The nature of this systematic review with its focus on settings where burden of disease is highest necessitates extensive searching of developing country sources. However, literature from developing countries is difficult to access and it is not well represented in MEDLINE or other well-known electronic databases [13
]. An editorial by Zielinksi in 1995 stated that only 2% of the journals indexed in MEDLINE or the Science Citation Index were from developing countries [15
]. In 2004, the situation was similar. We calculated the number of journals published in developing countries and also indexed in MEDLINE to be about 6%. In 1996, the whole Latin American continent accounted for 0.39% of the total number of articles included in MEDLINE, down from a high of 2.03% in 1966 [16
]. One of the reasons for this is the indexing of journals on a priority system where the impact factor of a journal influences its chances of being indexed. This results in country bias since western journals have in general higher impact factors, and they are therefore more likely to be indexed than those from developing countries.

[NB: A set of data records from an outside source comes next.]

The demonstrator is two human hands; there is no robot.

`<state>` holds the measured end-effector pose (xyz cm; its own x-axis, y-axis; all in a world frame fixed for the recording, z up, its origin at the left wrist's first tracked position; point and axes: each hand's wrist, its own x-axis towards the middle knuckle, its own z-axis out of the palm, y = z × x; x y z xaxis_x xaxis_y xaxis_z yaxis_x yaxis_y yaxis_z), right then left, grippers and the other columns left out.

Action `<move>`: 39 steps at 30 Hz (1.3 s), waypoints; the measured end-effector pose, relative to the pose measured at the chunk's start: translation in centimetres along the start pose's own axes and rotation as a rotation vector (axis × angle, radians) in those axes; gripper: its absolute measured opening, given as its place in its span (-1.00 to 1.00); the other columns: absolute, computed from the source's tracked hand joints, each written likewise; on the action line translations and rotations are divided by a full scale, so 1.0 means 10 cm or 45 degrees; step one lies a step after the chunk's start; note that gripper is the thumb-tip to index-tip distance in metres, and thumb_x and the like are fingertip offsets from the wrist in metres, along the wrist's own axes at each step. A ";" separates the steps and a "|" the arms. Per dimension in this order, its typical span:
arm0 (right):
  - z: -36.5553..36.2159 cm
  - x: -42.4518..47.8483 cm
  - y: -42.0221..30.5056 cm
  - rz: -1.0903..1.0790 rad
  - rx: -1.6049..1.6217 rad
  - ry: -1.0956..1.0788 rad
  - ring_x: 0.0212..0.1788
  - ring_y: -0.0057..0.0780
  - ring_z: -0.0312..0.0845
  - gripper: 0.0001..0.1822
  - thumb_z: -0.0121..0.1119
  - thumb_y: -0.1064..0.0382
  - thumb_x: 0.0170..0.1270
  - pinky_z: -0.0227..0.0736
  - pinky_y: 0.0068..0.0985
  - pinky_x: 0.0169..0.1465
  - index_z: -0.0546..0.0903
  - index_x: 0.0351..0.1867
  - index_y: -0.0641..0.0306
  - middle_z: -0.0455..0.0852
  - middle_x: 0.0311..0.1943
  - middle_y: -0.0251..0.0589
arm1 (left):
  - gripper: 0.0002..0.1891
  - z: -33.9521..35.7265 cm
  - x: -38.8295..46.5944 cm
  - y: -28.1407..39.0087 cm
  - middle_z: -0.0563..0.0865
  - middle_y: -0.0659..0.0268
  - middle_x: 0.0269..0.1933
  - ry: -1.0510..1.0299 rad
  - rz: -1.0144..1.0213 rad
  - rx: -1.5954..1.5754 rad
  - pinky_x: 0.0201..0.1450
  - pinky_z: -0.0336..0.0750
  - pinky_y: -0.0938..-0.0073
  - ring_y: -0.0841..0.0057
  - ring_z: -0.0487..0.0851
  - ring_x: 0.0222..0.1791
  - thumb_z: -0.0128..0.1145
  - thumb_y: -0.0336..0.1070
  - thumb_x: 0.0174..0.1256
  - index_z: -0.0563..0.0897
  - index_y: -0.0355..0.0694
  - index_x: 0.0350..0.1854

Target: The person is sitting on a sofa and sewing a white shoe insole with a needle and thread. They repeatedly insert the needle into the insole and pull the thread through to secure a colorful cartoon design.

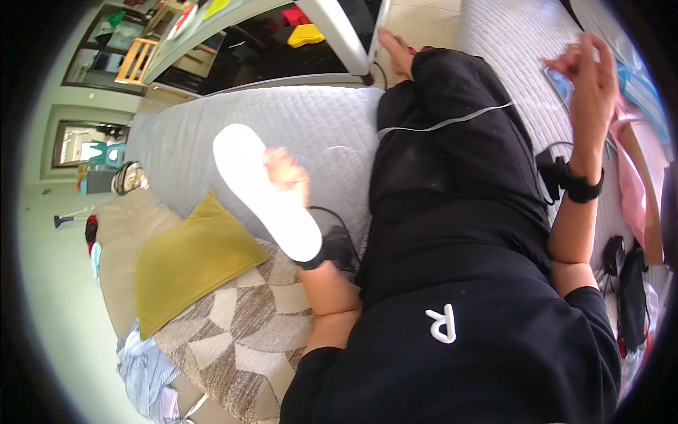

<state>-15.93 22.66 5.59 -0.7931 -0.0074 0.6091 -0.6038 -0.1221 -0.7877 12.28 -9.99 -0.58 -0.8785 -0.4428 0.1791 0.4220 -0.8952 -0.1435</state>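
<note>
My left hand (288,172) holds a white sole-shaped piece, like a shoe insole (259,191), over the grey quilted seat cover; the piece is overexposed. A small blue spot shows by the fingers, too blurred to name. My right hand (590,74) is raised at the upper right, its fingers bent and close together; whether something thin is between them cannot be told. A narrow pale strip (450,124) runs across my black trousers. Both wrists wear black bands, with dark devices near them.
The grey quilted cover (185,127) spreads over the sofa. A mustard cushion (196,265) and a patterned cushion (238,339) lie at left. A table with a pale frame (339,37) stands beyond. Pink fabric (630,180) and black pouches (633,297) are at right. Dark cables run beside my legs.
</note>
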 end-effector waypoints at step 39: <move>1.34 -1.12 -0.66 -0.154 0.352 -1.105 -0.46 -0.38 0.74 -0.90 0.09 0.49 0.29 0.61 -0.56 -0.36 0.59 -0.23 0.50 0.72 -0.50 -0.04 | -0.74 -0.07 -0.10 -0.85 0.29 0.42 -0.63 0.116 -0.310 0.732 -0.72 0.20 0.70 0.65 0.30 -0.76 -0.06 -0.09 0.48 0.44 -0.17 -0.31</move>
<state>-1.96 10.26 5.22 -0.3200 -0.7080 0.6295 -0.5492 -0.4027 -0.7322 9.39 -1.91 -0.25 -0.9695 -0.2392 0.0535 0.2378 -0.8650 0.4418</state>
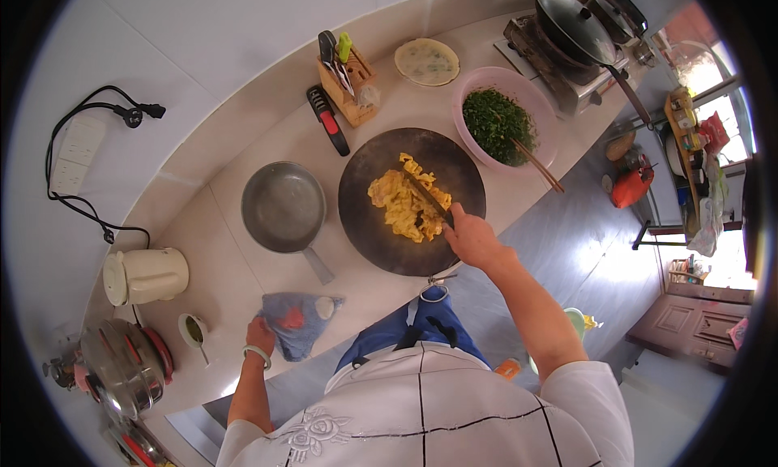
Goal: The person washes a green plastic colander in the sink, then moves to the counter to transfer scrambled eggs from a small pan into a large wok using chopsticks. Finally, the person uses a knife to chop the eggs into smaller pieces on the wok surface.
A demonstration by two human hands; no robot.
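Note:
My right hand (pixel 477 236) grips the handle of a kitchen knife (pixel 426 195), whose dark blade lies across a heap of cooked scrambled egg (pixel 395 193). The egg sits in the middle of a round dark cutting board (pixel 364 236) at the counter's front edge. Off to the left, my left hand (pixel 260 334), with a pale bangle on the wrist, holds the left edge of a blue cloth (pixel 298 339) with a red patch. Between cloth and board rests a grey frying pan (pixel 284 207), with nothing in it.
Beyond the board stand a pink bowl (pixel 550 117) of chopped greens with chopsticks (pixel 538 166), a plate-sized flat round (pixel 427 62), a wooden knife block (pixel 355 99) and a knife sharpener (pixel 328 121). A lidded wok (pixel 574 26) sits on the gas stove (pixel 574 96). At left are a cream kettle (pixel 146 275) and a small cup (pixel 193 330).

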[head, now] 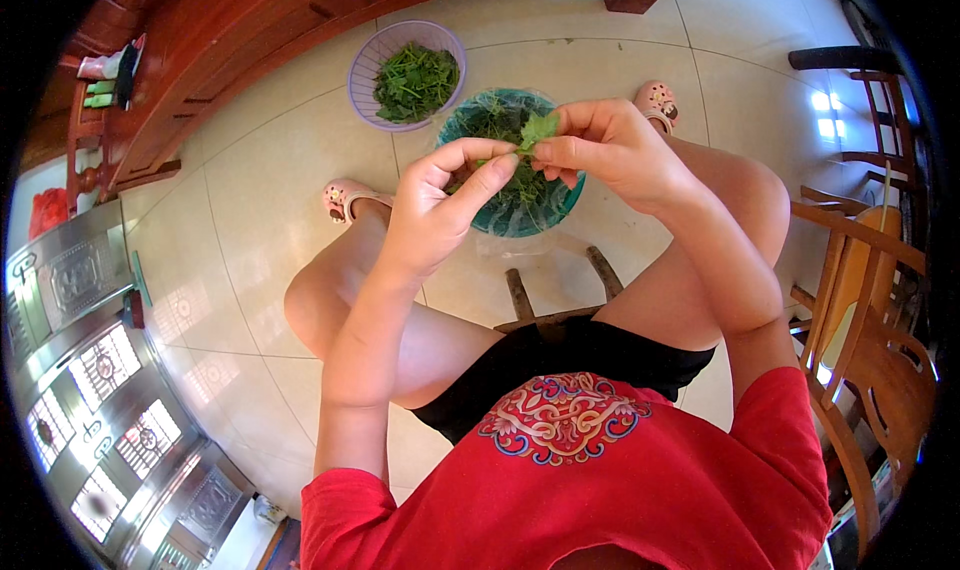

The value of LILACS database to improve the quality of systematic reviews has been previously reported [17
]. Our analysis confirms LILACS as a unique source of information for the Latin America and the Caribbean region that is not covered in other databases (117 unique citations included). Unfortunately, specific databases for other less developed regions like Asia and Africa, are just emerging or their access and functioning limited (e.g. AIM, IMEMR, IndMED, HELLIS.ORG). Although these regional databases are included in the review, the results are not presented individually but under 'other' in Table . With these databases, we experienced language barriers, difficulty in obtaining abstracts and full-text reports, inconsistencies, lack of essential information from the citation (e.g. year or title missing) and other technical problems. We believe that the low number of citations identified by IMEMR (see Table ) is due more to the limitations mentioned above than to lack of data. These regional databases provide unique relevant citations and incomplete access limits their usefulness. Strengthening the functionality and improving the search facility of these databases could provide substantial relevant information.
A limiting factor for identifying citations is related to late indexing of journals in electronic databases. Search strategies for this review were conducted in early 2003 to identify articles published in 2002 or earlier. While only few articles published in 2002 could be expected not to be in the databases by 2003, some articles published in 1997 were only appearing in the databases as late as 2003. Traditionally, EMBASE has been found to index faster than MEDLINE, thus supporting the argument to search multiple databases [18
]. Furthermore, each database producer has a particular schedule that the searcher needs to be aware of. For example, MEDLINE available through OVID, due to the updating of the MeSH terms by the National Library of Medicine, will cease entry of new citations in November and only update the database in January of the following year. These factors need to be considered in assessing the yield from different databases. It is necessary to determine how to capture these 'late indexed' citations whether by delaying the running of the search or building into follow-up studies the need to capture these citations. The electronic search for this review would have probably captured more citations had it been run in 2004.
This systematic review involved significant financial and human resources over a 3-year period [3
]. Screening of a large number of citations and retrieving the full text of about 5000 articles have resource implications that need to be balanced with the benefits of the results. For this type of reviews, decisions on the extent of the comprehensiveness of the search strategy should take the resource implications into account. A careful selection of databases to be used and tailored search strategies for each database would help to maximise the benefits compared to costs.